I think Frankenstein is the better-constructed book, but The Last Man is worth reading. I totally bounced off Valperga a few months ago, so now I'm wondering which of Shelley's other books I should try to find (Perkin Warbeck tempts for its subject matter, but the only edition in print is kind of expensive).
Elizabeth Moon, the Vatta's War series: I thought these were good, solid space opera. They're not as complex as Bujold's Vorkosigan Saga or Smith and Trowbridge's Exordium books, but they have good worldbuilding (I especially liked the inclusion of religions), excellent main characters, with lots of strong women (of course, this being Moon), and good pacing. I also liked the slightly different focus: though of course there are military engagements and political maneuvering, commerce plays a larger role here than in most space opera I've read, which was an interesting slant.
I loved the beginning, because I am a fool for Napoleonic fiction, and Dumas' portraits of Napoleon and Josephine are wonderful. But then, the last half of the book is all over the place, and I really had to talk myself into finishing it: first the hero goes to sea as a corsair, then he's in India (where a woman dies for love of him, argh!), then he's back at sea at Trafalgar (and is the unidentified Frenchman who kills Nelson), then he's back in France for about three seconds before heading off to Italy to catch bandits. I suppose Dumas might have pulled this together a little if he'd lived long enough to finish it and edit it for book form, but it's really kind of a mess. I think if he'd just stuck with Napoleon, I'd have ended up liking it a lot; as it is, not so much.
Sherri L. Smith, Flygirl: Ida Mae Jones wants to fly, the way her daddy taught her to. In 1940s Louisiana, though, a black girl has no chance to fly; Ida can't even get a license. When her little brother brings home an article about the Women's Airforce Service Pilots, formed by Jacqueline Cochran to ferry planes and free up male pilots to fight in the war, Ida thinks this might be her chance to help in the war and help bring her brother home from the front. But the WASP don't take black women, so to get in, Ida has to pass for white.

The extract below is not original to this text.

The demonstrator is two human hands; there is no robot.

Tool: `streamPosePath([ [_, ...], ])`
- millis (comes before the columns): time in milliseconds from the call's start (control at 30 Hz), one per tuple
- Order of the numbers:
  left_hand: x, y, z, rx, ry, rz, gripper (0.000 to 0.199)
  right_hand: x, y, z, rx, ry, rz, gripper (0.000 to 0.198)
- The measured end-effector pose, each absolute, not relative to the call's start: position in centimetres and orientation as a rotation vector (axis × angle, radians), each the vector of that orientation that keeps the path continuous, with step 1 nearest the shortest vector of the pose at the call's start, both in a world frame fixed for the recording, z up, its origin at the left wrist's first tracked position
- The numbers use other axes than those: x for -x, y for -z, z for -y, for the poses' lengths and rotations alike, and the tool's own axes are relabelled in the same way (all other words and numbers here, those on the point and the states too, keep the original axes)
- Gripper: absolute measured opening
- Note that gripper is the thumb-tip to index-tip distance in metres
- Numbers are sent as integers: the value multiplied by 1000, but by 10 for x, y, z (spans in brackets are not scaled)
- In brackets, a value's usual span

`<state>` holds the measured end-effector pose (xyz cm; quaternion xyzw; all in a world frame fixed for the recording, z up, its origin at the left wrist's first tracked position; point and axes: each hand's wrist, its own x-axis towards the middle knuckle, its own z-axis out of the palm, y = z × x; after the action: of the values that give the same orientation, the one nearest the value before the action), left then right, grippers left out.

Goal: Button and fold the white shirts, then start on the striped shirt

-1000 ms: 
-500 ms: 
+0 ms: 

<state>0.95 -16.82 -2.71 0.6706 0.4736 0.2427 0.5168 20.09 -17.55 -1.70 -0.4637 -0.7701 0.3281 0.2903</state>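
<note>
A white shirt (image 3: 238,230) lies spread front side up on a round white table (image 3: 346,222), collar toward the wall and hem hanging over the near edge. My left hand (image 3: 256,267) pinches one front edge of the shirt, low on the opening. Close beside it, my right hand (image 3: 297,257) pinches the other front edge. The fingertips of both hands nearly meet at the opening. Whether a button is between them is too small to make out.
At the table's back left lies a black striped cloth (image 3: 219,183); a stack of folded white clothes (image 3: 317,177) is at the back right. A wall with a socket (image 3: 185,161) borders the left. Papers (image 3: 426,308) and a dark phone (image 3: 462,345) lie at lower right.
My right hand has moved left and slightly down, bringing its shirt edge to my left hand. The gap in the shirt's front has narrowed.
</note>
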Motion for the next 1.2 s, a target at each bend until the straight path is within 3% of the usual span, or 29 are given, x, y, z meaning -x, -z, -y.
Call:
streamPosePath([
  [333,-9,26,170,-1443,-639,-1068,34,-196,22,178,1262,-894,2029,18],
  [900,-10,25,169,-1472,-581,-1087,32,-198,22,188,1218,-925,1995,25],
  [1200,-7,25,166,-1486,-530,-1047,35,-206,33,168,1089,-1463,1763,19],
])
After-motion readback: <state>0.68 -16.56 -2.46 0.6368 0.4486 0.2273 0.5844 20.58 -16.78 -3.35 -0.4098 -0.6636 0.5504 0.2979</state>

Smith's exploration of Ida's choice is nuanced and complex; there's lots of family history involved with her choice. Ida chooses to pass so that she can pursue her dream and help her country, but she finds that it's not as simple as it might appear. She is constantly afraid she'll reveal herself to her new friends and instructors, and she even has to deny her own family. Ida is a great character, smart, brave, and full of determination in the face of adversity, even when she's full of doubts. Smith does an excellent job weaving her characters into their historical background, from Ida's family life in Louisiana to her WASP training and career. Smith intriguingly leaves a little bit of the plot open-ended, but she provides enough closure for a very satisfying ending to a very good book.
Jessica Day George, Princess of the Midnight Ball: As in Sun and Moon, Ice and Snow, George starts with a familiar fairy tale; this time, it's "The Twelve Dancing Princesses". Rose is the eldest princess, cursed along with her eleven sisters (all named after flowers) to dance every night at the ball of the King Under Stone. Galen is an soldier returned from war, now an undergardener with some unusual skills. Now they must work together to free Rose and her sisters from the dreadful bargain made long ago between the King Under Stone and the queen, who died years ago.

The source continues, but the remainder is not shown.